475 gr white bread flour (stone ground)

330 gr luke warm water 

autolyse right next to the levain for 30 mins

9 grams salt

  

 

If you made it to the end of this post I comment you! Any advice is GREATLY appreciated... I refuse to give up this endeavor.

DanAyo's picture
DanAyo

Tell us everything you can about your starter. Pictures would be a great help.

Lets see if your starter is up to the task first.

Danny

mutantspace's picture
mutantspace

yep need to see starter. your recipe seems fine. did you put dough straight into fridge after shaping? if so you would have got virtually no proofing time of value as fermentation drops to nearly zero in about 30 minutes in domestic fridge so best to keep it out and let the dough get going before refrigeration. Also room temperature? what is it?  

Mini Oven's picture
Mini Oven

How did the bread taste?  

Agree with the others that we need to start with looking at the starter.  Exactly How it was fed, how long it fermented before being chilled or used, room temp, those kinds of details.  If the starter was warmed up before feeding, if water was icy cold, type of flour fed, aromas, any pictures (1000 words) anything you can think of or notice can be a great help.  
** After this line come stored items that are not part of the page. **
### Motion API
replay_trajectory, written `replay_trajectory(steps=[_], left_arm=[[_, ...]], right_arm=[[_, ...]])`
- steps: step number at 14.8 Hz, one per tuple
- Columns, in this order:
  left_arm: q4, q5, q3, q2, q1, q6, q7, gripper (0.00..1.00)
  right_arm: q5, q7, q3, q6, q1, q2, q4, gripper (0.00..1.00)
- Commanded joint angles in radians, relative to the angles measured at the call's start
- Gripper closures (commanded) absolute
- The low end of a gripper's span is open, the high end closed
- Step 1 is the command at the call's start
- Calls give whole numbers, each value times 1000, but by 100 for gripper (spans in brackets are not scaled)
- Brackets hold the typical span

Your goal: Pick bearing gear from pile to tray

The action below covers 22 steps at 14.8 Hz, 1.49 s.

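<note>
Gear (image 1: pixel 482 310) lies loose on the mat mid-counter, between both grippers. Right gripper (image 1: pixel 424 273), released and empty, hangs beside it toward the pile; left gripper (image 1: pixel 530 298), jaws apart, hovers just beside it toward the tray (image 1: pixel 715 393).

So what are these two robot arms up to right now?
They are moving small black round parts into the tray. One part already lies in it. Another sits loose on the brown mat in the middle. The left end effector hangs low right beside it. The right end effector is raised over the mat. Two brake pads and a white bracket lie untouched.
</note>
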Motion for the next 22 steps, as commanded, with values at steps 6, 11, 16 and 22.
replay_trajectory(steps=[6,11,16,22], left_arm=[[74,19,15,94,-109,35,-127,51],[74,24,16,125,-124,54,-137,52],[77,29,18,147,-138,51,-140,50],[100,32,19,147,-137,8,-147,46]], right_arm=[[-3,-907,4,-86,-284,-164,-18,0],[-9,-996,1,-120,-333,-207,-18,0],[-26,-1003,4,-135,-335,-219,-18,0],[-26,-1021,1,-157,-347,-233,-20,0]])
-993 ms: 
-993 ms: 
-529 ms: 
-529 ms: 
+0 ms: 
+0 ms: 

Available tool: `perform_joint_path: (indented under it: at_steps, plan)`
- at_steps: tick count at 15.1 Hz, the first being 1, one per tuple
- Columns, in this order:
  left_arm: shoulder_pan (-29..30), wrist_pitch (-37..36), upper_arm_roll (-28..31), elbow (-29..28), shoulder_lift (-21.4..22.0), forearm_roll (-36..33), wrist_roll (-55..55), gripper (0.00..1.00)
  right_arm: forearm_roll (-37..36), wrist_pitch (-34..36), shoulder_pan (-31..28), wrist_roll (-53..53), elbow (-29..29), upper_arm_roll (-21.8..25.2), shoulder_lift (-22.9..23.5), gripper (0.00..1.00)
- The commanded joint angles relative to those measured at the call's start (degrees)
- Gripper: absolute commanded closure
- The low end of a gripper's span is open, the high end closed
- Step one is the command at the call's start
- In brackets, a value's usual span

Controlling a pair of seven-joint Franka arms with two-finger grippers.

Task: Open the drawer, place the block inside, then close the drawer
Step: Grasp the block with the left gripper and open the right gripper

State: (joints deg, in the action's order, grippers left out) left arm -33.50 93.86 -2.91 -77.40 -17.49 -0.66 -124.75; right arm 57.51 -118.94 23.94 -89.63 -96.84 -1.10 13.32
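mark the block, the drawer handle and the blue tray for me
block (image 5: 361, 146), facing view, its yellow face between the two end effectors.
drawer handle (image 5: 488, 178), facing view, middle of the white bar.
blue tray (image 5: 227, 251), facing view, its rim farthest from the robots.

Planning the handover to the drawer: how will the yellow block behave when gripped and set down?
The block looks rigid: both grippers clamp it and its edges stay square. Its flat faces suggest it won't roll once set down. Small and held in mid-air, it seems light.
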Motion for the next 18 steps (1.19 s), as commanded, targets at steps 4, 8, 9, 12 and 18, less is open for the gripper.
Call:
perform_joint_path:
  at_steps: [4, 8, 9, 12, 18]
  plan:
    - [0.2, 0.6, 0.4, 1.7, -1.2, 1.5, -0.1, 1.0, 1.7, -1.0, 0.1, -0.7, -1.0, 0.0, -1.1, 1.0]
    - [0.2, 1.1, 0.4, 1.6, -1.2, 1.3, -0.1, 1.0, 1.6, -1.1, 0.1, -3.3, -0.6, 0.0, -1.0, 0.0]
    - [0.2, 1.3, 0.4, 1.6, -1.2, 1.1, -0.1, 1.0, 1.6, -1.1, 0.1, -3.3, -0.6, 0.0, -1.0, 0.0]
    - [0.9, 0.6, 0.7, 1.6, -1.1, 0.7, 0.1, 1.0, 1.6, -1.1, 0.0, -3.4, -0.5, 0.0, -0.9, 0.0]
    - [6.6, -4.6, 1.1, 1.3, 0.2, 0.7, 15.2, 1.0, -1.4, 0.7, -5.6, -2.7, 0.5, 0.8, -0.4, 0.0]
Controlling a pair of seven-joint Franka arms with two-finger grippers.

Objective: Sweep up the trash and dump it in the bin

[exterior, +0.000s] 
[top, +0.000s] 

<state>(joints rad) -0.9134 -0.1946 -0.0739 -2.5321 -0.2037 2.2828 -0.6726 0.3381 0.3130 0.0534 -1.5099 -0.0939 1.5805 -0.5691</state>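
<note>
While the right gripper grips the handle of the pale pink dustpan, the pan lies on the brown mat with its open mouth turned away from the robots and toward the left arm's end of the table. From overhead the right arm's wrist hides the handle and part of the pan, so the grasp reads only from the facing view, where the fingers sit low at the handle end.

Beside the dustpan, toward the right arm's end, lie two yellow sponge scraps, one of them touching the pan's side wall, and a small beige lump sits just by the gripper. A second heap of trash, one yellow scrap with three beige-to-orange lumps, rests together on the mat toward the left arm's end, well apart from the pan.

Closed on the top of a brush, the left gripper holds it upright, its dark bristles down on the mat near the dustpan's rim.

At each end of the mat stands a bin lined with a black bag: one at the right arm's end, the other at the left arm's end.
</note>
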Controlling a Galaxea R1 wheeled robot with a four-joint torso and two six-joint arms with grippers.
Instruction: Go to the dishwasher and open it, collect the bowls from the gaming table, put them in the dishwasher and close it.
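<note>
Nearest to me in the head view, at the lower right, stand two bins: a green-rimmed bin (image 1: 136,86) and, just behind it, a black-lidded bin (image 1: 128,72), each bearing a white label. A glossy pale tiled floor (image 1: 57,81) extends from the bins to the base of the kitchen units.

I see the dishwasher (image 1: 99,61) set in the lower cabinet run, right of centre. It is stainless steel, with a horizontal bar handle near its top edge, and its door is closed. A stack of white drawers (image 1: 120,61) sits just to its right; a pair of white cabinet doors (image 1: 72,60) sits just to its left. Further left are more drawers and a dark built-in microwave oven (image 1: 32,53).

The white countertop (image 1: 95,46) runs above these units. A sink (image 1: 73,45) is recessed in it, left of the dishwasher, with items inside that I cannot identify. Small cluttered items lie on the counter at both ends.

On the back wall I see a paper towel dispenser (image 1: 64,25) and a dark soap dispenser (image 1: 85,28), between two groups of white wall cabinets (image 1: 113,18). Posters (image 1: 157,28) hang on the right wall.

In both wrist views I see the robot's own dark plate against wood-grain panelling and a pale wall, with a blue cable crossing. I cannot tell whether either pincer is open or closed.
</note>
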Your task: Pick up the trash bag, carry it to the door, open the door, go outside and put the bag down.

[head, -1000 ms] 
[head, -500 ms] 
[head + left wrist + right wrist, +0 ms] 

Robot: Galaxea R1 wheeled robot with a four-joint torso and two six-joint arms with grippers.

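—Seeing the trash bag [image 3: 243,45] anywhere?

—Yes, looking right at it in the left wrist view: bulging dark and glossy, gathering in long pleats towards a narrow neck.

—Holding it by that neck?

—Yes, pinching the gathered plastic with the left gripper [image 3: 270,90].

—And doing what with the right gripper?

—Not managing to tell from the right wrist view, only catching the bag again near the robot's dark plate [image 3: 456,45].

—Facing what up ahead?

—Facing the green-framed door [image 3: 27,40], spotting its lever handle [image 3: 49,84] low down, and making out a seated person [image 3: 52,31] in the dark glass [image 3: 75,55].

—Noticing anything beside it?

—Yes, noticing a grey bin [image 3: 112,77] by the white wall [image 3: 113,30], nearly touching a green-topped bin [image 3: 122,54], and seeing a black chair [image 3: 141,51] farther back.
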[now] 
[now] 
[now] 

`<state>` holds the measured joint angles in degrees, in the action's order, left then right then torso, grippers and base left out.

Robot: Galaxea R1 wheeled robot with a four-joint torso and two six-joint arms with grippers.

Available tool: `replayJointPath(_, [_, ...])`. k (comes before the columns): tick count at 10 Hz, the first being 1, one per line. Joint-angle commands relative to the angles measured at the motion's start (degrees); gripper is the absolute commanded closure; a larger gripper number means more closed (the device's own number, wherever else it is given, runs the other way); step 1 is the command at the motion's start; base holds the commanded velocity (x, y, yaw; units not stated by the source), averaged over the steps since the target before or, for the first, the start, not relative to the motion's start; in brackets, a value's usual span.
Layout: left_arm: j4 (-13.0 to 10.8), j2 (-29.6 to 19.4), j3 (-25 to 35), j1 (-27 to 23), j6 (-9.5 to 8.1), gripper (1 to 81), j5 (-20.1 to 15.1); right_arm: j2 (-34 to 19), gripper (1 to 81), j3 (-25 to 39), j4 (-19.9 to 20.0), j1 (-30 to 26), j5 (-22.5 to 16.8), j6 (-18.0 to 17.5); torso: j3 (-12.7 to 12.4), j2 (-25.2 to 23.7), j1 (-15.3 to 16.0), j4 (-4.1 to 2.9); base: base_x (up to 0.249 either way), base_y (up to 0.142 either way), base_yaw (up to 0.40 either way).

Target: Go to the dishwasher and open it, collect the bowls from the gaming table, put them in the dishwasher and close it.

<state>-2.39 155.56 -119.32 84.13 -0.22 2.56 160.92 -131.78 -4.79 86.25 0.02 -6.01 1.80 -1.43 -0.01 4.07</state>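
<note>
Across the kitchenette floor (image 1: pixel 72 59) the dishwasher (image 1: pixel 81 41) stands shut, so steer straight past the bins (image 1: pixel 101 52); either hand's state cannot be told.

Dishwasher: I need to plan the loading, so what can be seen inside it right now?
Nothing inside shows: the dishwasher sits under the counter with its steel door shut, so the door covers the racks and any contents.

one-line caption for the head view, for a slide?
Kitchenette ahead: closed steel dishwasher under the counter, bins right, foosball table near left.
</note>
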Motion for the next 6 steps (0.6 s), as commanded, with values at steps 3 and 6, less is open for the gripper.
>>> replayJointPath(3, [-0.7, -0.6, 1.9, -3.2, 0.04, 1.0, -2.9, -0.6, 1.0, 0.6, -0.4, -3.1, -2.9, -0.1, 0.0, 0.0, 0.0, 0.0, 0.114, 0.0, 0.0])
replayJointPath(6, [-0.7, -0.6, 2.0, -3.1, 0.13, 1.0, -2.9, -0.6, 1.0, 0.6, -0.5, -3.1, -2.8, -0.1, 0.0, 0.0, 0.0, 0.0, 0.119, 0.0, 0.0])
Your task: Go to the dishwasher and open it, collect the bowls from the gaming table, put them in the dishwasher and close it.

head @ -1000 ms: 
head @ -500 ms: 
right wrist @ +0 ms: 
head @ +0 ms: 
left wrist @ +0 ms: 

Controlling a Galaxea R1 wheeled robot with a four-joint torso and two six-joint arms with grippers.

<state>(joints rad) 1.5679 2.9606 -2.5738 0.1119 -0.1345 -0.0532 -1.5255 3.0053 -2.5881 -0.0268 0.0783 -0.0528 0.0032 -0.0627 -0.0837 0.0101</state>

Often, once the starter problem and timing is settled, everything else falls into place.

Doodle_Bakes's picture
Doodle_Bakes

 

Thank you all for your comments!  

Attached is a picture of my starter, just taken out of the fridge (this morning) - now that it has come to room temp I just fed it with 100 gr water at 93 F and 100 gr organic white plain flour. 

 

I started the starter on December 4th with 50 gr of whole-wheat organic flour and 50 gr of organic plain white flour. I let it mature, feeding it every 24 hours, for 10 days before trying to bake with it that first time. After that first loaf, I fed it, and then put it in the fridge right away!

 

Then I had it in the fridge for 5 days before taking it out, let it come to room temperature and then feeding it, left it alone overnight (outside of the fridge) before making my levain. I did a float test (successful!) before as well. Should I also be doing a float test with the levain after that has developed?

 

Fridge temperature is about 40 F 

Room temperature is 66 to 70 F (a small kitchen in London, UK climate)

 

Each time I have fed my starter since I put it in the fridge within about 9 hours I see pretty good activation. 

 

Bread actually tasted pretty nice, a mild sour flavor - although the texture was very dense.